If we additionally define \(\color{orange}{\Pr(D_g | g)}\) as the phylogenetic likelihood of the sequence data for gene tree \(g\), and \(\color{red}{P(S | \lambda, \Theta)}\) as the prior on the species tree times and population sizes, then the posterior distribution over gene trees, species tree and other parameters is:

$${\color{#007f7f}{P(\mathbf{G},S,\lambda,\Theta | \mathbf{D})}} = \frac{1}{\color{green}Z} \color{orange}{\left[ \prod_{g \in \mathbf{G}} \Pr(D_g|g) \right]} \color{red}{\left[\prod_{g\in\mathbf{G}} P(g|S)\right] P(S | \lambda, \Theta) P(\lambda) P(\Theta)}$$

where \(\mathbf{G}\) is all the gene trees, \(\mathbf{D}\) is all the gene alignments, \(\color{red}{P(\lambda)}\) is the prior for the speciation rate, \(\color{red}{P(\Theta)}\) is the prior on the ancestral population size parameters, and \(\color{green}Z = P(\mathbf{D})\) is the unknown normalising constant.

Four gene trees inside a 3-species tree

A rapid radiation of 7 species

Species tree

Species tree and one gene tree

Gene concatenation - a terrible idea

Species tree

"Gene" tree from concatenated genes

Species tree of Pocket Gophers

Data from (Belfiore, 2008)

27 individuals, 7 loci (12 from T. bottae, 23 from others, 1 from outgroup)
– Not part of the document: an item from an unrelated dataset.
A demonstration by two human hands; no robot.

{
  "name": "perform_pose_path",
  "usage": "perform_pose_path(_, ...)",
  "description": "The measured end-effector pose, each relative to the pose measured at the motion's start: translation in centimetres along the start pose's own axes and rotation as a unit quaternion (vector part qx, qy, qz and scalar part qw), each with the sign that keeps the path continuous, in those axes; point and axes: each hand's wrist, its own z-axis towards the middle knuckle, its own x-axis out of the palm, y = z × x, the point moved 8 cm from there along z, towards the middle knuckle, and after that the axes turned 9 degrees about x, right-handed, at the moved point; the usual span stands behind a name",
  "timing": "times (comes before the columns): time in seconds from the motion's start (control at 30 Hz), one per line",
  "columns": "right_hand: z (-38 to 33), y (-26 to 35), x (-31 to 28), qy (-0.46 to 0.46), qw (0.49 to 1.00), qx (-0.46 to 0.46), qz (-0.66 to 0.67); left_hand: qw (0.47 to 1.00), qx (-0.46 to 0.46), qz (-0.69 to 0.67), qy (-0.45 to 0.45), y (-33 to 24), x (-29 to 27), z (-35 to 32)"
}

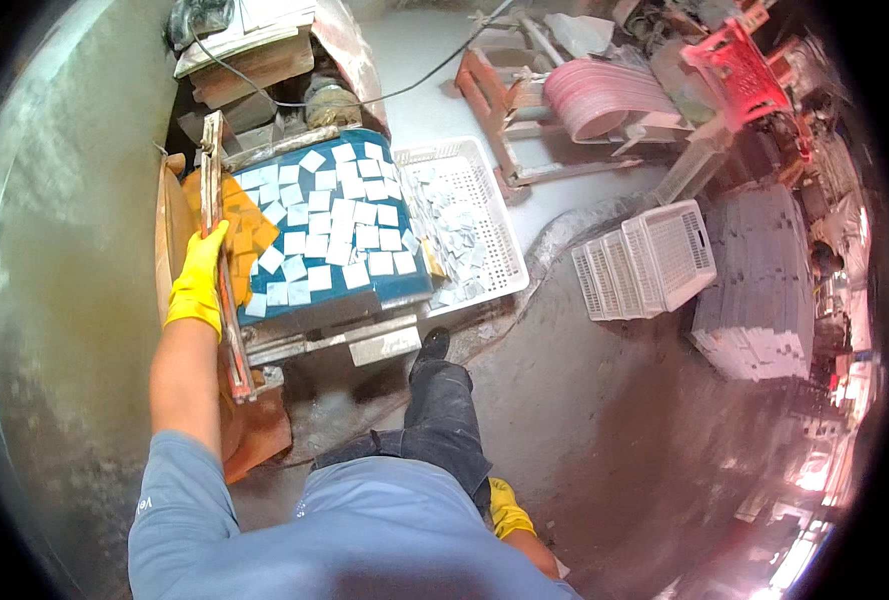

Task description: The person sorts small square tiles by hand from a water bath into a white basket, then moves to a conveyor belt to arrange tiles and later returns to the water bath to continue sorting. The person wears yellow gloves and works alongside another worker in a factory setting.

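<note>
My left hand (pixel 199 275), in a yellow rubber glove, grips a long, worn reddish bar (pixel 232 335) along the left side of a machine bed. Beside it runs a blue belt (pixel 349 290), wet-looking and strewn with several small pale square tiles (pixel 319 277). Orange flaps (pixel 249 235) hang at the belt's left end. Low by my right hip is my right hand (pixel 507 508), also gloved in yellow, away from the machine; its fingers are partly hidden and hard to read.
At the belt's right end a white plastic crate (pixel 509 265) holds a heap of pale tiles. Nested white crates (pixel 654 258) stand farther right, beside stacked grey slabs (pixel 759 280). A red crate (pixel 739 75) sits among clutter at the back. A cable (pixel 404 95) crosses behind the belt.
</note>
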Motion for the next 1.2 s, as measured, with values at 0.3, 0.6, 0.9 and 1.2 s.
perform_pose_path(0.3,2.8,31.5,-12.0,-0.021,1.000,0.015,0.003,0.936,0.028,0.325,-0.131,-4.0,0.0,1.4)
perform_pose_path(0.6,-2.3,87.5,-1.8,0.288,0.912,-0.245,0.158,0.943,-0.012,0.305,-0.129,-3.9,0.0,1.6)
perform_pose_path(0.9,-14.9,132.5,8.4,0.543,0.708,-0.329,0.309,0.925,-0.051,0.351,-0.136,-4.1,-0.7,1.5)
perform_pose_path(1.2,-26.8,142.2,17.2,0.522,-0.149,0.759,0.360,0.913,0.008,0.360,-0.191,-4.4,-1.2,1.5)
Full Bayesian inference under the multi-species coalescent

Data from (Belfiore, 2008), software implemented in BEAST by Heled and Drummond (2010)

Open questions

  • Are there better priors for the population sizes?
  • What are efficient proposal distributions for MCMC on the multispecies coalescent?
  • What about uncertain species identification?
    • How do we characterize the prior distribution on species associations? (geography, morphology...)
  • What about uncertain numbers of species?!
    • How do we characterize the hypothesis space over a species trees with a random number of species, and gene tree tips with an uncertain species identity?
    • Reversible-jump, yes, but what proprosal distributions? ;-) What about Bayesian stochastic variable selection?